Launch HN: Panora (YC S24) – Data Integration API for LLMs

100 pointsposted 10 months ago
by nael_ob

20 Comments

swyx

10 months ago

as a former yc data integration startup employee... this is a very very very challenging business. i'd consider a different business if i were you. being "x but open source" isn't all it is cracked up to be. i dont really care enough to elaborate but please do feel free to tell me if i am wrong in five years.

memhole

10 months ago

Only a data engineer here, but I agree. If I’m understanding right, your competitors are more likely Fivetran/Airbyte, and Snowflake/Databricks. There’s lots of money and marketing you’ll need to overcome.
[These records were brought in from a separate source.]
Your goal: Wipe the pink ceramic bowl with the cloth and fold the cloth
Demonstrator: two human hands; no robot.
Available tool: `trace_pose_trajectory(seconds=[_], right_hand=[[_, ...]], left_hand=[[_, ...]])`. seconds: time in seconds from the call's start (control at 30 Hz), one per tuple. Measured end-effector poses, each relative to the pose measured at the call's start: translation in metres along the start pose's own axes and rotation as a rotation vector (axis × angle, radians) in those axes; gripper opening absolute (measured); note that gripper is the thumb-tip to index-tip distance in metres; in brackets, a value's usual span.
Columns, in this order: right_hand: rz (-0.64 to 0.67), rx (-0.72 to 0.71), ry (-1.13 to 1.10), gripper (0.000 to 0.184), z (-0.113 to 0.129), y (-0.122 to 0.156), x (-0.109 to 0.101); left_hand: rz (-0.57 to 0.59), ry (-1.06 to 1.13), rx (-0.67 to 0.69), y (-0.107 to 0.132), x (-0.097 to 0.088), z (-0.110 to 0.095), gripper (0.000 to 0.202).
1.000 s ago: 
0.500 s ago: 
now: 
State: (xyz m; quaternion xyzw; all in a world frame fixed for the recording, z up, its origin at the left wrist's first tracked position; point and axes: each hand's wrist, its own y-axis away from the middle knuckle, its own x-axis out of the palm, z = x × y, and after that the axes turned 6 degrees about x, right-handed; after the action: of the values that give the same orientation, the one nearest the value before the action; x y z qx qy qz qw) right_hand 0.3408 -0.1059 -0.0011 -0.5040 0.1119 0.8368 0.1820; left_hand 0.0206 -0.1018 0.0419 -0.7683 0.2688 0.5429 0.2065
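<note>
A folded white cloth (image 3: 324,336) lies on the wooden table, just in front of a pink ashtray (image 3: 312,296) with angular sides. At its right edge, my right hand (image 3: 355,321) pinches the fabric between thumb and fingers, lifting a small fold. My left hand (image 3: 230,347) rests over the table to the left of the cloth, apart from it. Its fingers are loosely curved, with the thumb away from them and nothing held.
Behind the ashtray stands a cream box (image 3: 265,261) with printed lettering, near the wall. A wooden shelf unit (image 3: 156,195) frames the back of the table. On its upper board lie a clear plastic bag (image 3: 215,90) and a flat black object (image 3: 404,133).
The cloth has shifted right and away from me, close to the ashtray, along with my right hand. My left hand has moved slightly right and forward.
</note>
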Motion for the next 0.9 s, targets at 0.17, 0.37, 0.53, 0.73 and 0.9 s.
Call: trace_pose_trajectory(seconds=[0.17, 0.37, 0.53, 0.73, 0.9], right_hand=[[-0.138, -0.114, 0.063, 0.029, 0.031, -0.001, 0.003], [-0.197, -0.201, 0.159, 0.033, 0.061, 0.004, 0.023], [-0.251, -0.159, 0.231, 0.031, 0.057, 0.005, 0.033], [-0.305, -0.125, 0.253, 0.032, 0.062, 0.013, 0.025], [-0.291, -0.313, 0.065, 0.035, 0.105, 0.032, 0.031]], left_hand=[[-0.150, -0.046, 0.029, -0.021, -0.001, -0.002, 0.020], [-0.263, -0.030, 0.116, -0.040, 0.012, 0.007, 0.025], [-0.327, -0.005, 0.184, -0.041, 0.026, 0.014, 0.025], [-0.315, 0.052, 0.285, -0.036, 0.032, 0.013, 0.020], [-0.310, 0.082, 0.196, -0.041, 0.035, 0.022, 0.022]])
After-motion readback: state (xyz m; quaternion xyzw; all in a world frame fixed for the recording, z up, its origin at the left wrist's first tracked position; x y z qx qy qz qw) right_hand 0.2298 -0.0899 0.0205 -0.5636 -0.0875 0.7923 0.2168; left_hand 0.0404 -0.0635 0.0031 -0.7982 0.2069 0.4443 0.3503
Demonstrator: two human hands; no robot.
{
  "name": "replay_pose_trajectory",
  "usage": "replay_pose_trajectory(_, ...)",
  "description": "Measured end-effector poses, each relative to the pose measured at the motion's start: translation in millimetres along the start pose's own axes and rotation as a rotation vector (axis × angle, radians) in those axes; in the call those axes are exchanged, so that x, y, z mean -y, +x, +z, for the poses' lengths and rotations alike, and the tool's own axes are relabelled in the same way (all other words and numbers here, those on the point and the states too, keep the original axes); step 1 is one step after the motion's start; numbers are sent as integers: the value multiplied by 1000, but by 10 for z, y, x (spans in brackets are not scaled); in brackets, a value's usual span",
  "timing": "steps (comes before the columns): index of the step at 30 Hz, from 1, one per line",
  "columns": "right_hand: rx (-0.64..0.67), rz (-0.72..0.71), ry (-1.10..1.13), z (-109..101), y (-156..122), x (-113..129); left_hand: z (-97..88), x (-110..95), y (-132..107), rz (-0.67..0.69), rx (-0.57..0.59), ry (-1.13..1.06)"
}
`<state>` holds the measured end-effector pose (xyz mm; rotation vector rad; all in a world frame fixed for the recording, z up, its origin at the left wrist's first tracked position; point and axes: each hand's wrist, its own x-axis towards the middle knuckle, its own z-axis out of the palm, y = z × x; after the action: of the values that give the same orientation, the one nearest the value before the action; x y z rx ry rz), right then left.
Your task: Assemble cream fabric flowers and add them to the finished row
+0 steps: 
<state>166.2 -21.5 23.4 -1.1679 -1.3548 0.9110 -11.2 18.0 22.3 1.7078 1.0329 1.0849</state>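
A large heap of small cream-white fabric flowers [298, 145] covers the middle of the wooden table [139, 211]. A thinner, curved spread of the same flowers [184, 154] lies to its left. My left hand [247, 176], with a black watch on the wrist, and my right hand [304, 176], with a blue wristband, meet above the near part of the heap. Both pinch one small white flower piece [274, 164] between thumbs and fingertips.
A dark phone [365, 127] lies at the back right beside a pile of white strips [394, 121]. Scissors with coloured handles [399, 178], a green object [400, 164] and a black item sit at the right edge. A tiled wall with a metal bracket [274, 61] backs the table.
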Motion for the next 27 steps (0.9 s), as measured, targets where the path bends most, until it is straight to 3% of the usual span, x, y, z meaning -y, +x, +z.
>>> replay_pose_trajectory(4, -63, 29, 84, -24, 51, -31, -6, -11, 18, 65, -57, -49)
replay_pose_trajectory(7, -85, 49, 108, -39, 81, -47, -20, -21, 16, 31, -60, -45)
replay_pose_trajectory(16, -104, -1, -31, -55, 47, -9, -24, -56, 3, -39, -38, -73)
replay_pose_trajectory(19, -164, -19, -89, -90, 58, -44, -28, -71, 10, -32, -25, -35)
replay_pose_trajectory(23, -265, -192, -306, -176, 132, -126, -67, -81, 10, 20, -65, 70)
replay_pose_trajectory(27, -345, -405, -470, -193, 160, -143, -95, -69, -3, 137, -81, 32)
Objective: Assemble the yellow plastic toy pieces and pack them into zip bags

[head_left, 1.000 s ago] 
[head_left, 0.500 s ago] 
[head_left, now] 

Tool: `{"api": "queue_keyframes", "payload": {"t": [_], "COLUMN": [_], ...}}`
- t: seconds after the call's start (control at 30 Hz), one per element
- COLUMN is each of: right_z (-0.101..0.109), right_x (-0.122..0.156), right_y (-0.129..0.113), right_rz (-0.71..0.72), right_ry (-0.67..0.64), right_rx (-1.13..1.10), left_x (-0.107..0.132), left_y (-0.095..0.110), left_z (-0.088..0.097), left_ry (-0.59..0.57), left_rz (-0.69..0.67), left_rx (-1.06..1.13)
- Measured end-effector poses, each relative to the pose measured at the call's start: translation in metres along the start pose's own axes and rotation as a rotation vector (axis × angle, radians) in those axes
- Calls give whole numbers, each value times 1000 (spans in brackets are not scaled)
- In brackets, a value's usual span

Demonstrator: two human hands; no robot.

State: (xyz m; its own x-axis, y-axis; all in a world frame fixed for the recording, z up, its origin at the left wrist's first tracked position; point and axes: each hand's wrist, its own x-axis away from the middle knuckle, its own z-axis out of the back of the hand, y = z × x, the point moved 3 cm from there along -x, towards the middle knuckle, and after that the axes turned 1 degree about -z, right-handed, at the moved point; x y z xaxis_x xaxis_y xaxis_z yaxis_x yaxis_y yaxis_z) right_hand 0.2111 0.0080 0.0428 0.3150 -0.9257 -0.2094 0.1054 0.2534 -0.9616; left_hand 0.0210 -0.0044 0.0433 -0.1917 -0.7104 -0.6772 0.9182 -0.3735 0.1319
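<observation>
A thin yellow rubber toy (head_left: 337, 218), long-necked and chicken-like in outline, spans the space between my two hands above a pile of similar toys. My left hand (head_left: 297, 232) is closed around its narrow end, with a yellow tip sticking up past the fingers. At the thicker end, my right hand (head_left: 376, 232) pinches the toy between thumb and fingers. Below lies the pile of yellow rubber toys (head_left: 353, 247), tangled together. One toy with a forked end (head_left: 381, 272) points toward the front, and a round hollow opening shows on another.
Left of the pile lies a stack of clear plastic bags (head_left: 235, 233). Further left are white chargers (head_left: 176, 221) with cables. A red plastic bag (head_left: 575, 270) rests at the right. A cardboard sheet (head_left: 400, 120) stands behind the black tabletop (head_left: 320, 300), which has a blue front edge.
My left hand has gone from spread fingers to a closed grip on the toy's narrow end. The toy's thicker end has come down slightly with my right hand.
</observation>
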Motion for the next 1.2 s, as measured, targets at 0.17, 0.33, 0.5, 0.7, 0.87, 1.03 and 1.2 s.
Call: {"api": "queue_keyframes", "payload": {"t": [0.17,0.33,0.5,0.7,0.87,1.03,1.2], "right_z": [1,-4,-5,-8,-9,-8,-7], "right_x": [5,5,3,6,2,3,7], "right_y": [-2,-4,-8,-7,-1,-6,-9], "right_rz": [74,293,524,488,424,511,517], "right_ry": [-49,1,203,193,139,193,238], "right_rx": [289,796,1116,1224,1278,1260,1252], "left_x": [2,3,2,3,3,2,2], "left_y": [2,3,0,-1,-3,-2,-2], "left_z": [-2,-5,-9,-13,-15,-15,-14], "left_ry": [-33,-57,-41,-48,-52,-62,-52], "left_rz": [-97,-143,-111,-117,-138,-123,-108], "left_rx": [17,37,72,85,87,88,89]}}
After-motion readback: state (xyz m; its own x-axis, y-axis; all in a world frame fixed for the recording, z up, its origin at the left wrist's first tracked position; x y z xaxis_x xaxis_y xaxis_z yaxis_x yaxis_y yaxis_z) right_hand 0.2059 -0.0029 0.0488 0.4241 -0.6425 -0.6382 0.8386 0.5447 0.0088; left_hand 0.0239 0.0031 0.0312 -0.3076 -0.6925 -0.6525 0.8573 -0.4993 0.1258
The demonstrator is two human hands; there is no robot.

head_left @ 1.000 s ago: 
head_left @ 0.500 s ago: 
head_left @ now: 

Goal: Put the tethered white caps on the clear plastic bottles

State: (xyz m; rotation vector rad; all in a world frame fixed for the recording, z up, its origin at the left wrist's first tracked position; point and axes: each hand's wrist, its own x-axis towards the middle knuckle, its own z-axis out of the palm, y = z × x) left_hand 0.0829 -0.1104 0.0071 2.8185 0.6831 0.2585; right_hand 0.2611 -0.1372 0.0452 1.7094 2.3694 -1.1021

Mage reminds me of the Zero ETL idea; which seems to be getting popular again with companies like Trino.

nael_ob

10 months ago

I must ask you some arguments... it'll be helpful to have your detailed thoughts

undefinedblog

10 months ago

i’m with all my ears, please share your thoughts!

thelittleone

10 months ago

Sound's like your hosted version will end up with a lot of potentially sensitive information. You will probably want to add ISO 27001 and / or SOC 2 Type 2 as a priority. Not to say an org with that is more secure than one without, but you will certainly need to evidence a comprehensive security program to pass procurement. Choosing what third parties you add now (libraries, platforms etc) can save you a TON down the road.

nael_ob

10 months ago

Yes you're right. SOC 2 is our priority for the next few weeks. If you have experience in enterprise sales, I'd love to chat (nael@panora.dev). Thanks.

user

10 months ago

[deleted]

thelittleone

10 months ago

> nael@panora.dev

Happy to chat. Email sent.

tayloramurphy

10 months ago

The other open source option for this that I'm familiar with is Nango[0]. How are you different?

Also, a big challenge in this space is pricing. How are you thinking about tackling that?

[0] https://github.com/nangoHQ/nango

nael_ob

10 months ago

Yes they built a cool product! Actually, we aim to focus on companies feeding their LLMs by providing embeddings and chunkings out of the box on top of all the data we sync. We don't only help you connect with 3rd parties but also receive data that can be interpreted for AI use cases (e.g: RAG).

thenaturalist

10 months ago

The optimal chunking strategy is often highly, highly dependent on the data used and questions to be answered.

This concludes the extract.